Early-type galaxies (ETGs) are bulge dominated systems that generally have little gas and ongoing star formation.  ETGs typically reside in cluster environments. Cluster environments are thought to nurture the bulge formation in ETGs through interactions and mergers. However, there is a subset of ETGs that are extremely isolated; these isolated early-type galaxies (IEGs) make up less than 0.01% of the total elliptical galaxy population. These rare galaxies are important to understanding the nature of how ETGs form and evolve in the absence of a cluster/group environment. 

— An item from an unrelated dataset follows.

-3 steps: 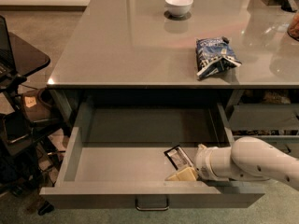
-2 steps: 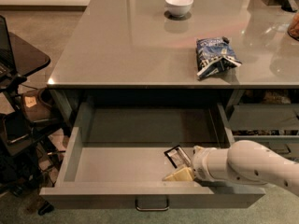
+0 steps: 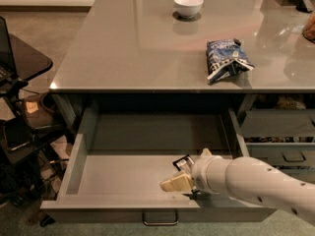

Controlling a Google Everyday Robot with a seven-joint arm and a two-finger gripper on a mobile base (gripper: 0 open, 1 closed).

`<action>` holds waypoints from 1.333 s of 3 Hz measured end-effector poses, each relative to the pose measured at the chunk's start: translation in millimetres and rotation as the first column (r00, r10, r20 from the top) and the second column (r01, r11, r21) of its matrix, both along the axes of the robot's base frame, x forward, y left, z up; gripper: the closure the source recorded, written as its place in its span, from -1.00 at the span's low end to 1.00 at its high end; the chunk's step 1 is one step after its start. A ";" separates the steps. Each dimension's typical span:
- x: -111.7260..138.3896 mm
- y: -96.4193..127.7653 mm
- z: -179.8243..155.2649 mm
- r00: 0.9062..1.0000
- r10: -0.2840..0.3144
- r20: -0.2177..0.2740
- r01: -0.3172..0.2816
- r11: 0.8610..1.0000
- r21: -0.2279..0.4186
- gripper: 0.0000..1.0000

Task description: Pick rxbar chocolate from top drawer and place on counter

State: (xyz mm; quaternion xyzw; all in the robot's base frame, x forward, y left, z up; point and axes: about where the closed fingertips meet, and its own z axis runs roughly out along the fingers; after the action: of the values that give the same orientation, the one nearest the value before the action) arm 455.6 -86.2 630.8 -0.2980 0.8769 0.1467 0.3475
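Note:
The top drawer is pulled out, with a pale grey floor and a metal bar handle at its front. The rxbar chocolate, a small black-wrapped bar, lies flat on the drawer floor at the front right. My gripper reaches into the drawer from the right on a white arm. It is open, with one cream finger in front of the bar and the other just behind it. Part of the bar is hidden by my wrist. The grey counter lies above the drawer.
A blue-and-white chip bag lies near the counter's front right. A white bowl stands at the back. A black side table with clutter under it stands at the left. Narrower drawers are at the right.
My gripper has shifted slightly left and closer over the bar. The bar lies where it was.

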 end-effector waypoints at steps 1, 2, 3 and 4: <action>19.9 28.4 3.6 1.000 0.002 -0.004 -0.002 1.000 0.014 -1.00; 19.8 28.0 3.8 1.000 0.001 -0.003 -0.001 1.000 0.013 -1.00; 48.3 12.3 -11.8 0.998 -0.061 0.004 0.061 0.998 0.029 -1.00; 48.3 12.3 -11.8 0.998 -0.061 0.004 0.061 0.998 0.029 -1.00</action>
State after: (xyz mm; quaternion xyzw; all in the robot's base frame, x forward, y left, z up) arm 503.9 -73.9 618.9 -0.2664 0.8825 0.1479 0.3582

IEGs tend to have significantly bluer colors than typical ETGs (Marcum et al. 2004; Niemi et al. 2010). The bluer colors could be due to ongoing star formation.  Stars form from gas, yet, early-type galaxies typically have very little gas content. Also, in such extreme isolation, it is unclear where IEGs would be obtaining gas with which to form stars. H I detections are not rare in non-cluster ETGs: Serra et al. (2012) detect H I in 40% of their ETGs, Morganti et al. (2006) detect H I in 8 of their 12 ETGs, and Grossi et al. (2009) detect H I in 13% of dwarf ETGs and 44% of luminous ETGs. Yet, IEGs can be so extremely isolated from other bright galaxies (Marcum et al. 2004; Fuse et al. 2012) that it would be difficult for them to obtain a gas reservoir from which they can form stars. It is possible for these IEGs to have gas if they are young and are consuming the remainder of their gas (van Driel & van Woerden 1991; Barnes 2002; Niemi et al. 2010; Serra et al. 2012). Other reservoirs of H I external to IEGs may include: extragalactic filaments (Kereš et al. 2005; Macciò et al. 2006), dwarf companion galaxies, or gas expelled from the IEG itself through a previous starburst or merging event.

I have worked with Pamela Marcum on a set of 41 IEGs.  We collected HI data on these galaxies to search for their gas reservoirs.  We also studied their dust content using their spectral energy distributions (SEDs).  Each galaxy can be modeled to determine the amount of dust attributed to each dust production process and to determine if it is likely that an early-type galaxy that is the result of a merger.